I'm doing a "recruitment drive" for Deadlands 3000: a postapocalyptic dystopian hive planet run by gangers and cultist.

Take a look around and join in the fun: http://www.deadlands3000.com/?r=12467


----------



## Jezlad (Oct 14, 2006)

Nice referrer drop there man 

Tell us a little about the game. What makes you enjoy it? Is it turn based?

This looks very similar to the Eastern Fringe Necro Game... is it the same team behind it?

*edit

I'm guessing so by the way its plastered all over their forums.

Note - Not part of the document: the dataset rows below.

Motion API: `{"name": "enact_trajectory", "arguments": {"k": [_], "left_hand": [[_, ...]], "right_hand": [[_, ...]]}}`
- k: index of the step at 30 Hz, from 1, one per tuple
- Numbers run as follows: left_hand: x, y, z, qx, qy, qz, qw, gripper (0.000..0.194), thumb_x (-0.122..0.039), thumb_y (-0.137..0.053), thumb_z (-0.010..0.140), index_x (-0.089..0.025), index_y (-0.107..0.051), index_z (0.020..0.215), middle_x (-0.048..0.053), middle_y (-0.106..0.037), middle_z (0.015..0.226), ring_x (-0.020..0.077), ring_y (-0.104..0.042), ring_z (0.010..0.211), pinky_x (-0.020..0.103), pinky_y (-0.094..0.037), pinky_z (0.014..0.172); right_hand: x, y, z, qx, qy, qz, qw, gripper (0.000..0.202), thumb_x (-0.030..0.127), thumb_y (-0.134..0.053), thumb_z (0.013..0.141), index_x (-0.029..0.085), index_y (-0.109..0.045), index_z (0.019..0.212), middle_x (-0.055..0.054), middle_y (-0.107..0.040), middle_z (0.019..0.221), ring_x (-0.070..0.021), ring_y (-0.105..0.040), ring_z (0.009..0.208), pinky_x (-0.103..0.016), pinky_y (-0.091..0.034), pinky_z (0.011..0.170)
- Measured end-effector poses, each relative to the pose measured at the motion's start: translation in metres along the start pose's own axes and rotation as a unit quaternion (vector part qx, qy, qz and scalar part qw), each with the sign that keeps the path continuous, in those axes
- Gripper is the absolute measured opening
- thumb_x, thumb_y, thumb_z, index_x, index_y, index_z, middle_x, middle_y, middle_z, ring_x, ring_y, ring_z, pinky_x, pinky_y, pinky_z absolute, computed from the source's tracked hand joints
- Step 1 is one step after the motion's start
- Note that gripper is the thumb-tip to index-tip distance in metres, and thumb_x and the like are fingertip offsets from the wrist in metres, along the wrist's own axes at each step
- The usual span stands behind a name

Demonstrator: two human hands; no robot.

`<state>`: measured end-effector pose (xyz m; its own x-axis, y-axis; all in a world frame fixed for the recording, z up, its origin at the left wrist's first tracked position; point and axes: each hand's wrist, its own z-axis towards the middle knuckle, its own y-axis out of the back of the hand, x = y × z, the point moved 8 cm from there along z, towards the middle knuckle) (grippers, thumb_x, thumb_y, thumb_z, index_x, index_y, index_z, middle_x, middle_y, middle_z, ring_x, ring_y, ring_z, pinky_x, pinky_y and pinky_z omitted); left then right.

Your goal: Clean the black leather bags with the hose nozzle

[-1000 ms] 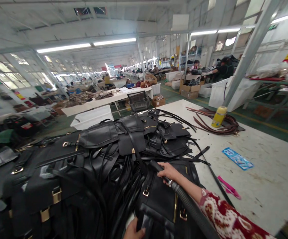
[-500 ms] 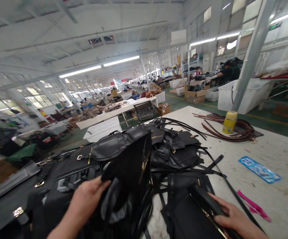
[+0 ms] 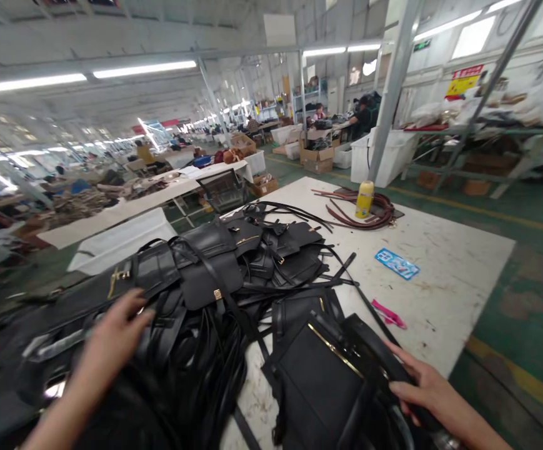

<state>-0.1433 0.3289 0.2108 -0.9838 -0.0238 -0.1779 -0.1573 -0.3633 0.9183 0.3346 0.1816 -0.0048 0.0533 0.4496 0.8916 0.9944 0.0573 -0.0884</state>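
Observation:
My right hand (image 3: 423, 390), at the lower right, is closed around the thick edge of a black leather bag (image 3: 320, 369) with a gold zipper. That bag hangs over the near part of the table, and the far side of the grip is hidden. My left hand (image 3: 116, 337), slightly blurred, hovers over a heap of black leather bags (image 3: 144, 269) with its fingers apart and nothing plainly held. Near it, a black flap with a gold buckle (image 3: 218, 294) lies on the heap. Loose black straps (image 3: 219, 356) hang in a bundle between my hands.
On the white table (image 3: 458, 250) stand a yellow canister (image 3: 363, 199) and coiled brown straps (image 3: 383, 212). A blue packet (image 3: 397, 263) and a pink tool (image 3: 388, 314) lie nearer. Beyond are a white bin (image 3: 125, 240), a chair (image 3: 224, 190) and a metal post (image 3: 388, 94).
My left hand has let go of the raised black piece and moved left. My right hand still grips the black bag, whose zipper now shows more. The view has turned right.

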Motion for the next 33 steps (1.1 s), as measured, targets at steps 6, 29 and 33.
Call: {"name": "enact_trajectory", "arguments": {"k": [6, 29, 33], "left_hand": [[-0.168, -0.238, -0.233, 0.219, -0.126, -0.105, 0.962, 0.048, -0.025, -0.043, 0.071, -0.017, -0.052, 0.118, 0.01, -0.044, 0.129, 0.0227, -0.038, 0.12, 0.034, -0.036, 0.097], [-0.203, -0.284, -0.301, 0.242, -0.13, -0.102, 0.956, 0.059, -0.037, -0.049, 0.074, -0.028, -0.032, 0.13, 0.007, -0.036, 0.136, 0.0346, -0.027, 0.124, 0.062, -0.019, 0.098], [-0.201, -0.283, -0.301, 0.257, -0.106, -0.108, 0.955, 0.055, -0.045, -0.045, 0.076, -0.026, -0.038, 0.127, 0.008, -0.04, 0.133, 0.036, -0.028, 0.123, 0.063, -0.015, 0.099]], "right_hand": [[-0.007, 0.008, 0.007, -0.015, -0.023, -0.047, 0.999, 0.081, 0.033, -0.058, 0.068, 0.02, -0.015, 0.136, -0.002, -0.06, 0.079, -0.0108, -0.051, 0.042, -0.022, -0.043, 0.036], [0.013, -0.179, 0.079, 0.256, -0.016, -0.236, 0.937, 0.05, 0.014, -0.063, 0.057, 0.017, -0.061, 0.106, 0.004, -0.061, 0.061, -0.0144, -0.058, 0.054, -0.022, -0.046, 0.052], [0.02, -0.2, 0.097, 0.243, -0.018, -0.293, 0.925, 0.046, 0.015, -0.069, 0.051, 0.019, -0.066, 0.097, 0.004, -0.063, 0.066, -0.0186, -0.059, 0.07, -0.024, -0.046, 0.063]]}}
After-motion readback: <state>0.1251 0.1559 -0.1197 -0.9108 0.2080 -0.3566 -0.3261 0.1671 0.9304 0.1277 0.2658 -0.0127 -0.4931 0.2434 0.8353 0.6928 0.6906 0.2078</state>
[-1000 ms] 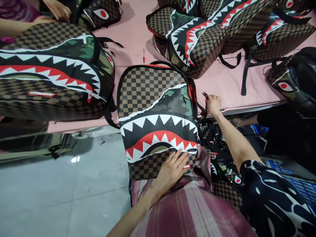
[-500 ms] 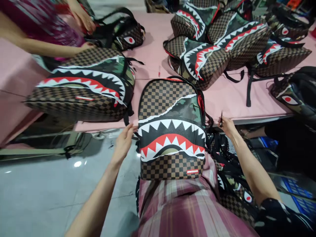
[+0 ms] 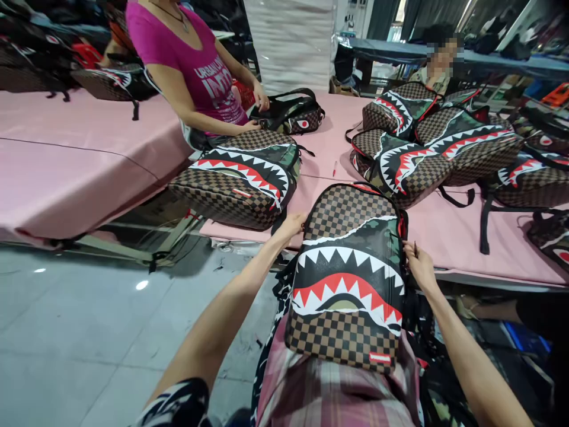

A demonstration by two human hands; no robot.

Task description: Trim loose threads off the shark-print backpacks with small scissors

http://www.easternfringe.com/


----------



## mccragge (Mar 10, 2010)

Jezlad said:


> Nice referrer drop there man
> 
> Tell us a little about the game. What makes you enjoy it? Is it turn based?
> 
> ...



Hey Guys, 

I just stumbled across this thread from my link tracker on my site. (thanks for the mention Toxic Bunny.)

I am the owner of both the Eastern Fringe Forums as well as the game in question. It used to be called Underhive, but we had to change it due to a certain workshop that deals in games having a few issues. So we changed the name to Deadlands 3000 and the premise has been changed to a more post apocalyptic style environment.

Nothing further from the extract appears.